Assessing risks in the financial services industry
To pursue profitable opportunities in dynamic markets, it is important for decision-makers to be armed with a trusted assessment of risks. We turned to experts at Protiviti Global to provide an authoritative outlook on the risk sentiment within the financial services landscape.
Technological advancements. Disruptive innovations threatening core business models. Recurring natural disasters with catastrophic impact. Soaring equity markets. Turnover of leadership in key political positions. Potential changes in interest rates. Cyber breaches on a massive scale. Terrorism. Elections in Europe. Threats of nuclear engagement. A strong US dollar. These and a host of other significant risk drivers are all contributing to the risk dialogue happening today in boardrooms and executive suites.
Expectations of key stakeholders regarding the need for greater transparency about the nature and magnitude of risks undertaken in executing an organisation’s corporate strategy continue to be high. Pressures from boards, volatile markets, intensifying competition, demanding regulatory requirements, fear of catastrophic events and other dynamic forces are leading to increasing calls for management to design and implement effective risk management capabilities and response mechanisms to identify and assess the organisation’s key risk exposures, with the intent of reducing them to an acceptable level.

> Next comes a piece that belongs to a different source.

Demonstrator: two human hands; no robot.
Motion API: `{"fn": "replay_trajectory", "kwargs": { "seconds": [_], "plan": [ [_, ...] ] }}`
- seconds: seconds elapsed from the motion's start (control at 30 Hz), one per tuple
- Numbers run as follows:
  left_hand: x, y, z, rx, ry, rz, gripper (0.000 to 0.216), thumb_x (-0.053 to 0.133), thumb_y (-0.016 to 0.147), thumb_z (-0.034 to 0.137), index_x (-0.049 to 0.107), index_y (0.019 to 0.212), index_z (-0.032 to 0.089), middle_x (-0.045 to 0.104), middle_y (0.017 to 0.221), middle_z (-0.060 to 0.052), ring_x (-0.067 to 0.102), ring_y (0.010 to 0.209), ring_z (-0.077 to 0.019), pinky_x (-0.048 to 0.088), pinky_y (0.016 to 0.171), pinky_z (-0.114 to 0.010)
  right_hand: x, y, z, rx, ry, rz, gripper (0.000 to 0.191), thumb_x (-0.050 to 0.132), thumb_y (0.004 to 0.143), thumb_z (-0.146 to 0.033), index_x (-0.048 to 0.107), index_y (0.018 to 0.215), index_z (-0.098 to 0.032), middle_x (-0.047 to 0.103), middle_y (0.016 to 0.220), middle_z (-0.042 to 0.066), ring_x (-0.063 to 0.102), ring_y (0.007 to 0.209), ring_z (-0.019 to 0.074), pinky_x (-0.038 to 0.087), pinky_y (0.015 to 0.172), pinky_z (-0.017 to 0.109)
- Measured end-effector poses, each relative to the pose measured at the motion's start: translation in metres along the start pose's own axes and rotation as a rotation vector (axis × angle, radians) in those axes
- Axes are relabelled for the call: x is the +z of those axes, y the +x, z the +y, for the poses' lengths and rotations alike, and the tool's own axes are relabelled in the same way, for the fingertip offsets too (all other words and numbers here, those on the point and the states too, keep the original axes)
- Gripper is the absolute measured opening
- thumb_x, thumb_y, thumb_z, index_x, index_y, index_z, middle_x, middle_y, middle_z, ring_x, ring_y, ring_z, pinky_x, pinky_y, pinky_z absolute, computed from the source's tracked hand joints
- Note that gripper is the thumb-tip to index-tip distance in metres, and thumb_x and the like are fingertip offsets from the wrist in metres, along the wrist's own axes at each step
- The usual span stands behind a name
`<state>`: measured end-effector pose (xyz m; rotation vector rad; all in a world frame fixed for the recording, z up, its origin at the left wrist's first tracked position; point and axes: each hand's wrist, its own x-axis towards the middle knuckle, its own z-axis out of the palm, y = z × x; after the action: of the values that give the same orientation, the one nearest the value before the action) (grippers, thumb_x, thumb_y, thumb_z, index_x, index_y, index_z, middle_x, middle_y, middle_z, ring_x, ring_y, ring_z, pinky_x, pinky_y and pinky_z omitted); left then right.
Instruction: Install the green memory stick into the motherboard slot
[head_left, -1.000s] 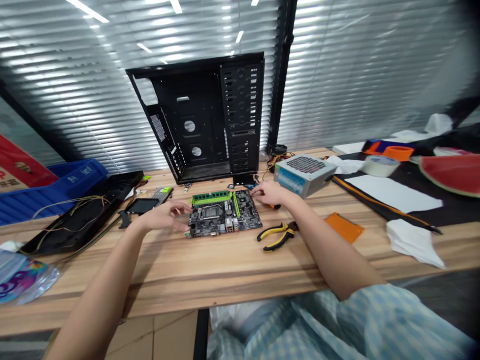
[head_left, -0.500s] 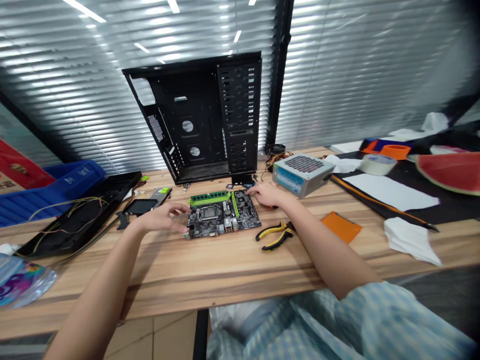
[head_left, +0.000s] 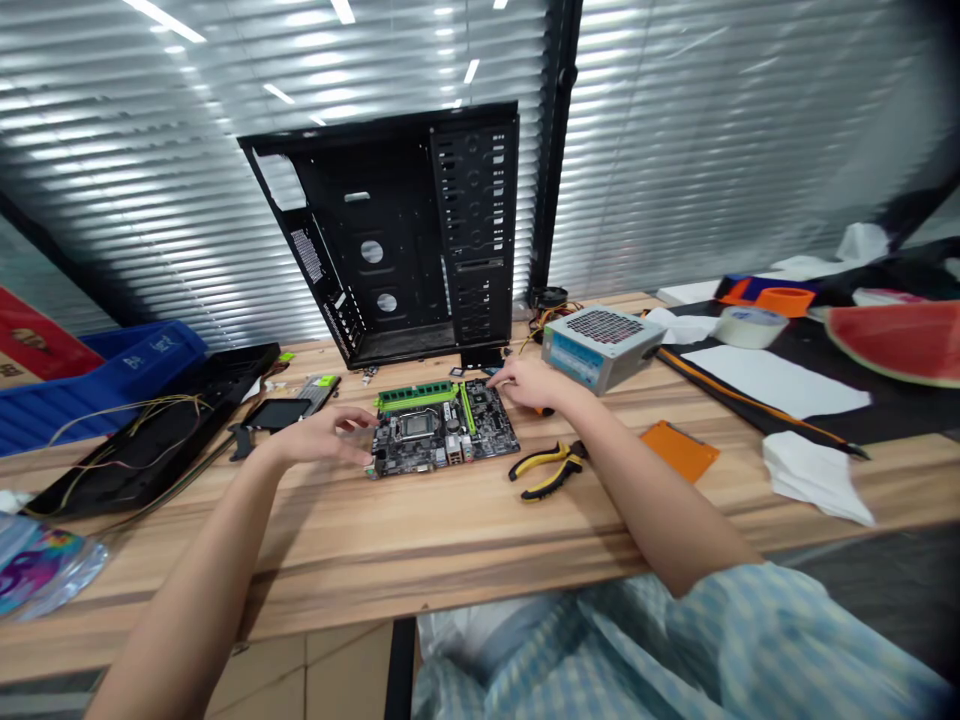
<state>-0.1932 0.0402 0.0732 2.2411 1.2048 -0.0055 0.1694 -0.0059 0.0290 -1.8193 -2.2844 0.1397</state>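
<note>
A motherboard (head_left: pixel 491 430) lies flat on the wooden table, its port side facing me. Along its far side sits a green RAM stick (head_left: pixel 417 392), and a processor (head_left: pixel 417 425) shows in the socket. My left hand (head_left: pixel 321 436) is at the board's left edge, thumb and fingers apart, the tips at or touching the edge. At the far right corner is my right hand (head_left: pixel 526 384), index finger stretched to the board's edge and the other fingers partly hidden. Yellow-and-black pliers (head_left: pixel 547 470) lie just right of the board, handles spread, near my right forearm.
Behind the board stands an open black computer case (head_left: pixel 405 250). A power supply (head_left: pixel 600 345) is at right, beyond an orange plate (head_left: pixel 679 452). To the left are a black panel (head_left: pixel 165 430) with wires and a blue bin (head_left: pixel 142 365). White tissues (head_left: pixel 816 478) lie far right.
The view has shifted very slightly. Both hands keep nearly the same places at the motherboard's edges, and nothing else has visibly moved.
</note>
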Motion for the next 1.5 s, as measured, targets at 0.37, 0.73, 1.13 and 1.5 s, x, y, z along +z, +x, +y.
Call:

In the sixth annual survey, Protiviti and North Carolina State University’s ERM Initiative report on the top risks on the minds of global boards of directors and executives. Our respondent group, which includes 728 board members and C-suite executives from around the world, provided their perspectives about the potential impact over the next 12 months of 30 risk issues across these three dimensions:
- Macroeconomic risks likely to affect their organisation’s growth opportunities
- Strategic risks the organisation faces that may affect the validity of its strategy for pursuing growth opportunities
- Operational risks that might affect key operations of the organisation in executing its strategy
A look at the insights
Regulatory pressures continue to be top-of-mind for financial services firms as regulatory change and scrutiny again tops the risk issues in the industry for the fourth year running, but the financial technology (fintech) threat has surged into second place in the top risks rankings.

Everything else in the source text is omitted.